-- Opening Marker --

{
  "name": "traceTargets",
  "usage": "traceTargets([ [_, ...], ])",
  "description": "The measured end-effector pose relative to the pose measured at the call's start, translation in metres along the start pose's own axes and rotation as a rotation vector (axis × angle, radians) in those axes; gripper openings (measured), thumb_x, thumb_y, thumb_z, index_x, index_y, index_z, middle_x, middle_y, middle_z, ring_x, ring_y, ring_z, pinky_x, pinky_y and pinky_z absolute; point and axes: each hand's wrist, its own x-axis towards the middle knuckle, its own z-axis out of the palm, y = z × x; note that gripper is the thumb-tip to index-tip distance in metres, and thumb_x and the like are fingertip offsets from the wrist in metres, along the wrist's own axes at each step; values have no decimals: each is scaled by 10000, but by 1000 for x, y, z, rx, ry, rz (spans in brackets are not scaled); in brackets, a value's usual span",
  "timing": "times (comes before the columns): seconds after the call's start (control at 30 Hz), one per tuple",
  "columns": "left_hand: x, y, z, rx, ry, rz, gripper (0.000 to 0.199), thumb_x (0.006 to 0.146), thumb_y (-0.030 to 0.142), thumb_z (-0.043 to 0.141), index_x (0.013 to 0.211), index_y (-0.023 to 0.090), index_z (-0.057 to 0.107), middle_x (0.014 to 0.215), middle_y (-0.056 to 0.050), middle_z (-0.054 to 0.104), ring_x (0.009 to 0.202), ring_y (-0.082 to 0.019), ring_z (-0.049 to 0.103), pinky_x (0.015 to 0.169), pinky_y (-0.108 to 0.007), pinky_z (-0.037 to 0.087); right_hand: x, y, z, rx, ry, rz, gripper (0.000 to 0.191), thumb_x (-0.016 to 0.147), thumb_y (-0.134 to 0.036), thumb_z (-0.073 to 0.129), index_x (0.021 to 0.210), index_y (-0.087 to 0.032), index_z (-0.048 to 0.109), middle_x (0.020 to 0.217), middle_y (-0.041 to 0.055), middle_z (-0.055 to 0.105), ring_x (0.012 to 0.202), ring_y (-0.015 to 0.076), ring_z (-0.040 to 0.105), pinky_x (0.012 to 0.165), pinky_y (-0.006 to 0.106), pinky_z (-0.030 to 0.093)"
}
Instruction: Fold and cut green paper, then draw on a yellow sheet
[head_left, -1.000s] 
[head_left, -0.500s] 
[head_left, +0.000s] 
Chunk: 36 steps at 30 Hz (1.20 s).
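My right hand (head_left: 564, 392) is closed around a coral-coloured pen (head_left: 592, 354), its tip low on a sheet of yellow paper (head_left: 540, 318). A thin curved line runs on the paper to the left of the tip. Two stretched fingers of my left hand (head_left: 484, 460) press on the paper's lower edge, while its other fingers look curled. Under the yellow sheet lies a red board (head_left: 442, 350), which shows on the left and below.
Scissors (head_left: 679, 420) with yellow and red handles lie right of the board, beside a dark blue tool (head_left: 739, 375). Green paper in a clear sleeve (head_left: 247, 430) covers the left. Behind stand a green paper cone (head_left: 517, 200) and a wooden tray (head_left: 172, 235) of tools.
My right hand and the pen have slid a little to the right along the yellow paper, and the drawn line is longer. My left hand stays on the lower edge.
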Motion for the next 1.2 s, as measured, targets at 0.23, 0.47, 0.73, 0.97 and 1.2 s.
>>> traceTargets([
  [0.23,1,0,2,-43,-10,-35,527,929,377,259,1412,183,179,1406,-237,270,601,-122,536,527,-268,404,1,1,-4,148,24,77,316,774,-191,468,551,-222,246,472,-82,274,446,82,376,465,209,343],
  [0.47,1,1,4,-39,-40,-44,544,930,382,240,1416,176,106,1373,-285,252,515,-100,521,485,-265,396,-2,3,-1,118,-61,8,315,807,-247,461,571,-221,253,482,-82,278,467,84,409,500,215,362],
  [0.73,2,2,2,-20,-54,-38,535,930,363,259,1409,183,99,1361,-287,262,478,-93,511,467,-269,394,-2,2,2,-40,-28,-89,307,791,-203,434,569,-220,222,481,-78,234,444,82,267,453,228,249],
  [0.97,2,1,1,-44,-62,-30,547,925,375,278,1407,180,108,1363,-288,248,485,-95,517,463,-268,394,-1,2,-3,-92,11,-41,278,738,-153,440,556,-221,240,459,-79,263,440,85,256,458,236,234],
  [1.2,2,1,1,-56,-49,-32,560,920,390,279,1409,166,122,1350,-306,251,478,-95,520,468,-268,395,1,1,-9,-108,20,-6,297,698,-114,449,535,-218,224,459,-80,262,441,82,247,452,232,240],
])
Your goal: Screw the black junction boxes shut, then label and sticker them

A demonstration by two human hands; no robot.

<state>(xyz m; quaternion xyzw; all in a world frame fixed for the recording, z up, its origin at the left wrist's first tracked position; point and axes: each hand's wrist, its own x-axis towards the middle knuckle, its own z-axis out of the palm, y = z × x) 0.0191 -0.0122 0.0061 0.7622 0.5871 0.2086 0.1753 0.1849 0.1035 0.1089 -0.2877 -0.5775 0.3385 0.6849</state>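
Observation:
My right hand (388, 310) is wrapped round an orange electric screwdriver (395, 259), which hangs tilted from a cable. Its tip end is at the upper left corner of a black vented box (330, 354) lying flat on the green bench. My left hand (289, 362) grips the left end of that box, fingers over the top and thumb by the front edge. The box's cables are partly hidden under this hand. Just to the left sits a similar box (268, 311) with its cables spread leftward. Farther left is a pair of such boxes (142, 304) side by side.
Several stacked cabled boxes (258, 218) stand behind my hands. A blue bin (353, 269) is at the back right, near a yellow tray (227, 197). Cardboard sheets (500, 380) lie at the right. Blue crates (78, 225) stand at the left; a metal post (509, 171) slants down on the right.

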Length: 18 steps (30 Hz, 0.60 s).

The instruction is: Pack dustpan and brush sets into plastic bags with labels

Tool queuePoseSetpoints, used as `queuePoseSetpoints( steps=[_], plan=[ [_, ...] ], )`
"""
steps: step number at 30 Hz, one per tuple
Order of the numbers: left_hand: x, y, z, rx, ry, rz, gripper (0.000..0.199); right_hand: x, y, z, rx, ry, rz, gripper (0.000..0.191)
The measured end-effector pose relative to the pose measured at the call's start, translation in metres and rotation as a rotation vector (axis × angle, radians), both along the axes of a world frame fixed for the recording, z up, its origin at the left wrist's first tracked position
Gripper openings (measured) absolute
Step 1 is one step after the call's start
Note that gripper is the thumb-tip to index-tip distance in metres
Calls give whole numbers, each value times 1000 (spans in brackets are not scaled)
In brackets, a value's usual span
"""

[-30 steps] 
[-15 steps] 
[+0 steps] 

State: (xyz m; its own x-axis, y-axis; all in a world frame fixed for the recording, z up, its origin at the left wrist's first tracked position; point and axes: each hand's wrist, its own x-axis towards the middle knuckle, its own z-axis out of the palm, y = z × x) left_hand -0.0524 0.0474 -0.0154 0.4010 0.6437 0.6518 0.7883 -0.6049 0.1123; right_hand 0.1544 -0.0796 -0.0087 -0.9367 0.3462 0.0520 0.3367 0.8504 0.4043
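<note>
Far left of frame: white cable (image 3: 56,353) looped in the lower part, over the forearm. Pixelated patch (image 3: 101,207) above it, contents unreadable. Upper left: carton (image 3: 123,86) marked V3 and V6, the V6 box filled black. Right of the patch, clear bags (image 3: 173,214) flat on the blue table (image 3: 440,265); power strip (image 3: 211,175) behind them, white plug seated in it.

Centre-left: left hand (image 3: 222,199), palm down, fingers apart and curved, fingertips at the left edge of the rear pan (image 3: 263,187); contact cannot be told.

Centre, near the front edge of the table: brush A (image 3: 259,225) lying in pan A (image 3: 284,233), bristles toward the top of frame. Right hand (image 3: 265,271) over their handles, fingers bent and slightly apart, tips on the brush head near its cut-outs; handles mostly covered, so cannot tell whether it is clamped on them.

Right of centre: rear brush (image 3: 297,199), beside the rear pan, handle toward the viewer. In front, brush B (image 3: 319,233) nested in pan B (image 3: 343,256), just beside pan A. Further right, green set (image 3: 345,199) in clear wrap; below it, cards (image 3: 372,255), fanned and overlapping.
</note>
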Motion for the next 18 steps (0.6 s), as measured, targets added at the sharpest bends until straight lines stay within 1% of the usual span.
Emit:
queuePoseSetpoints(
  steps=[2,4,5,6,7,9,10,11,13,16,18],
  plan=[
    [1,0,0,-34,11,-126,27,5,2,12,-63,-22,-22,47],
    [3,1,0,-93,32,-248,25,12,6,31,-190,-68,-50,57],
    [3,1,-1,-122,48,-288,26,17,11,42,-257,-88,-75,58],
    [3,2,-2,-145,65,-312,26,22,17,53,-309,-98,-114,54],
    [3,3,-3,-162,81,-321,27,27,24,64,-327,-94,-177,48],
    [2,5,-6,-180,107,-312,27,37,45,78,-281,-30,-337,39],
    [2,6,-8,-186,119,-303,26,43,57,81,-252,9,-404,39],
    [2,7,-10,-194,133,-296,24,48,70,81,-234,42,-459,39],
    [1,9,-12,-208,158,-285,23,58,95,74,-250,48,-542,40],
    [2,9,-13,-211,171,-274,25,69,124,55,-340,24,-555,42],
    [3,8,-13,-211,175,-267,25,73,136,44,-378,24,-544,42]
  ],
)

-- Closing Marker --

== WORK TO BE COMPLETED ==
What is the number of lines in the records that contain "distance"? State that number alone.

== YOUR SOLUTION ==
2